--- START ---
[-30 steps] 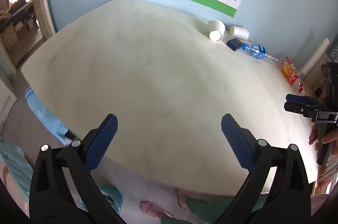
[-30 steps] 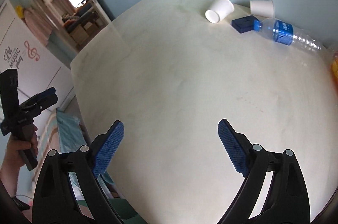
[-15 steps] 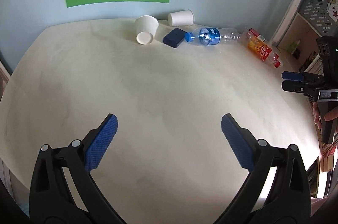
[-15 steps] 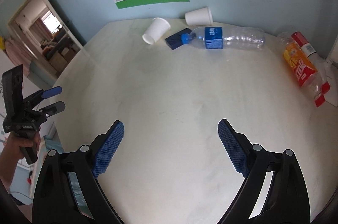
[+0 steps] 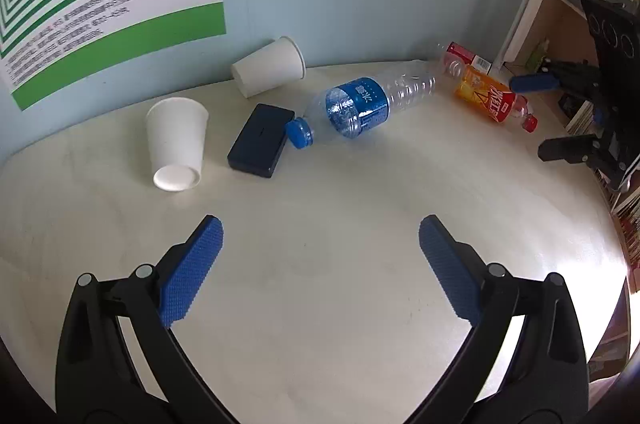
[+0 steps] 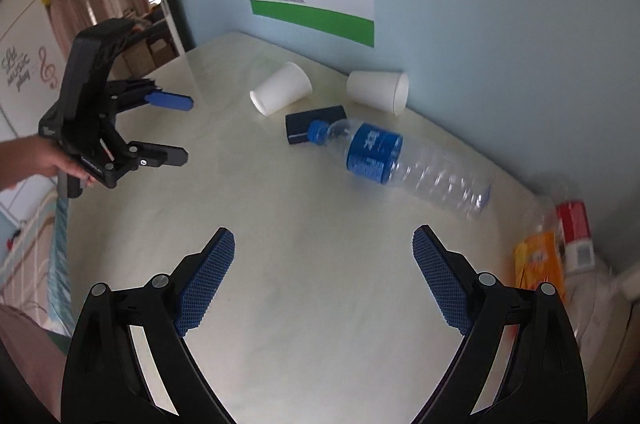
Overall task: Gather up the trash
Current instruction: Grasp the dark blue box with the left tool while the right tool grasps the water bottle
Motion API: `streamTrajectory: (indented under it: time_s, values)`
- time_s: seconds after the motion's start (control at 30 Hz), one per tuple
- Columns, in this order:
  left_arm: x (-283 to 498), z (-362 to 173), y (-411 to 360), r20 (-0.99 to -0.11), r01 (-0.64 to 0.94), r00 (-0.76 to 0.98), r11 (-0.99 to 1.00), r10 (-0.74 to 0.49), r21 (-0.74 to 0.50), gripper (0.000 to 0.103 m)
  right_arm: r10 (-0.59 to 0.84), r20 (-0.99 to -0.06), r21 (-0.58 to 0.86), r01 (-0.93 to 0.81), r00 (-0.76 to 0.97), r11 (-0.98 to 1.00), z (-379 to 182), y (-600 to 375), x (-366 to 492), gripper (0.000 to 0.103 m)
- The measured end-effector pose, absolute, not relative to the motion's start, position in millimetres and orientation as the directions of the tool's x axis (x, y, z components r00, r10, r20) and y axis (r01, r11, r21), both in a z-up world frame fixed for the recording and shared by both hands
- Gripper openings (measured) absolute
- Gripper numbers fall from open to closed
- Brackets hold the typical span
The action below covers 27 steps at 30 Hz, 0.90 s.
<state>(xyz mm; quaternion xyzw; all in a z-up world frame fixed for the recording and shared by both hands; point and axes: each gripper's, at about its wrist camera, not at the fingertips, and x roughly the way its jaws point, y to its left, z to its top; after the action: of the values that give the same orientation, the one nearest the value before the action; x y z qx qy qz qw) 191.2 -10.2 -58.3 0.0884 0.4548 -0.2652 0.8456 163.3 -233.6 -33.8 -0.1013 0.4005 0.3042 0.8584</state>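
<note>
Both grippers, left (image 5: 320, 264) and right (image 6: 324, 276), hang wide open and empty over the bare table (image 5: 320, 324), nothing picked yet, so next one must reach to the far bottle (image 5: 360, 104) and cups (image 5: 176, 140) by the wall.

Counter (image 5: 320, 304): smooth pale stone-look top, faint sheen. Water bottle (image 5: 372, 100): clear ribbed plastic, glossy blue label. Two paper cups (image 5: 176, 140), matt white. Dark box (image 5: 260, 140): matt. Left hand-held gripper (image 5: 320, 268): black plastic, rough dimpled blue pads (image 5: 192, 276).
</note>
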Motion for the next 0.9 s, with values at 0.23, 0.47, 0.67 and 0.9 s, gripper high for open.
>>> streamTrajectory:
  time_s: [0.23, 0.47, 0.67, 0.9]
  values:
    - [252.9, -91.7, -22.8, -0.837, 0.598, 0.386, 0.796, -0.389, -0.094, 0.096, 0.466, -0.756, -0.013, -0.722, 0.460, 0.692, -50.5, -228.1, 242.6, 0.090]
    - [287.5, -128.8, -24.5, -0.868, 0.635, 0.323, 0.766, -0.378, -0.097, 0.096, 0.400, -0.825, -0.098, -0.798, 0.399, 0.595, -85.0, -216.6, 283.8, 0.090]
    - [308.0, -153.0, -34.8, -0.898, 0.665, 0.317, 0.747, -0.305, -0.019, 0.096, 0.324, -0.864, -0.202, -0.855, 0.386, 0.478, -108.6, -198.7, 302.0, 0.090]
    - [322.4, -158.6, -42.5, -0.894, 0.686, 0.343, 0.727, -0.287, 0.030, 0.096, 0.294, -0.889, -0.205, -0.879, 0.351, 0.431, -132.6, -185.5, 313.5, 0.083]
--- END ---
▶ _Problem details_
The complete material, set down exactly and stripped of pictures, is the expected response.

▶ _Solved exercise_
[-30 steps] 
[-30 steps] 
[-15 steps] 
[-15 steps] 
[+0 steps] 
[+0 steps] 
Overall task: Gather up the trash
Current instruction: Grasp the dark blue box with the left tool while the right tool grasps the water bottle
Motion API: `streamTrajectory: (indented under it: time_s, values)`
- time_s: seconds after the motion's start (control at 30 Hz), one per tuple
- Columns, in this order:
  left_arm: x (-283 to 498), z (-362 to 173), y (-411 to 360), r20 (-0.99 to -0.11), r01 (-0.64 to 0.94), r00 (-0.76 to 0.98), r11 (-0.99 to 1.00), r10 (-0.74 to 0.49), r21 (-0.74 to 0.50), gripper (0.000 to 0.103 m)
  right_arm: r10 (-0.59 to 0.84), r20 (-0.99 to -0.06), r21 (-0.58 to 0.86), r01 (-0.93 to 0.81), r00 (-0.76 to 0.97), r11 (-0.98 to 1.00), z (-379 to 182), y (-600 to 375), x (-366 to 492), gripper (0.000 to 0.103 m)
- The measured end-effector pose, absolute, not relative to the motion's start, position in millimetres and orientation as the directions of the tool's x axis (x, y, z components r00, r10, r20) and y axis (r01, r11, r21), both in a z-up world frame fixed for the recording and shared by both hands
- Gripper openings (measured) absolute
- Gripper numbers fall from open to closed
- Brackets hold the typical span
The action below covers 27 steps at 30 Hz, 0.90 s.
<state>(xyz mm; quaternion xyzw; all in a z-up world frame fixed for the recording and shared by both hands; point and axes: each gripper's, at about its wrist camera, not at the fingertips, and x roughly the way its jaws point, y to its left, z to its top; after the action: of the values that give the same orientation, the one nearest the value before the action; x y z qx qy qz qw) 191.2 -10.2 -58.3 0.0884 0.4548 -0.2652 0.8456 163.3 -233.6 -33.8 -0.1013 0.4005 0.3042 0.8584</state>
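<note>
Both grippers, left (image 5: 320, 264) and right (image 6: 324, 276), hang wide open and empty over the bare table (image 5: 320, 324), nothing picked yet, so next one must reach to the far bottle (image 5: 360, 104) and cups (image 5: 176, 140) by the wall.

Counter (image 5: 320, 304): smooth pale stone-look top, faint sheen. Water bottle (image 5: 372, 100): clear ribbed plastic, glossy blue label. Two paper cups (image 5: 176, 140), matt white. Dark box (image 5: 260, 140): matt. Left hand-held gripper (image 5: 320, 268): black plastic, rough dimpled blue pads (image 5: 192, 276).
</note>
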Motion for the next 0.9 s, with values at 0.23, 0.47, 0.67 and 0.9 s, gripper high for open.
>>> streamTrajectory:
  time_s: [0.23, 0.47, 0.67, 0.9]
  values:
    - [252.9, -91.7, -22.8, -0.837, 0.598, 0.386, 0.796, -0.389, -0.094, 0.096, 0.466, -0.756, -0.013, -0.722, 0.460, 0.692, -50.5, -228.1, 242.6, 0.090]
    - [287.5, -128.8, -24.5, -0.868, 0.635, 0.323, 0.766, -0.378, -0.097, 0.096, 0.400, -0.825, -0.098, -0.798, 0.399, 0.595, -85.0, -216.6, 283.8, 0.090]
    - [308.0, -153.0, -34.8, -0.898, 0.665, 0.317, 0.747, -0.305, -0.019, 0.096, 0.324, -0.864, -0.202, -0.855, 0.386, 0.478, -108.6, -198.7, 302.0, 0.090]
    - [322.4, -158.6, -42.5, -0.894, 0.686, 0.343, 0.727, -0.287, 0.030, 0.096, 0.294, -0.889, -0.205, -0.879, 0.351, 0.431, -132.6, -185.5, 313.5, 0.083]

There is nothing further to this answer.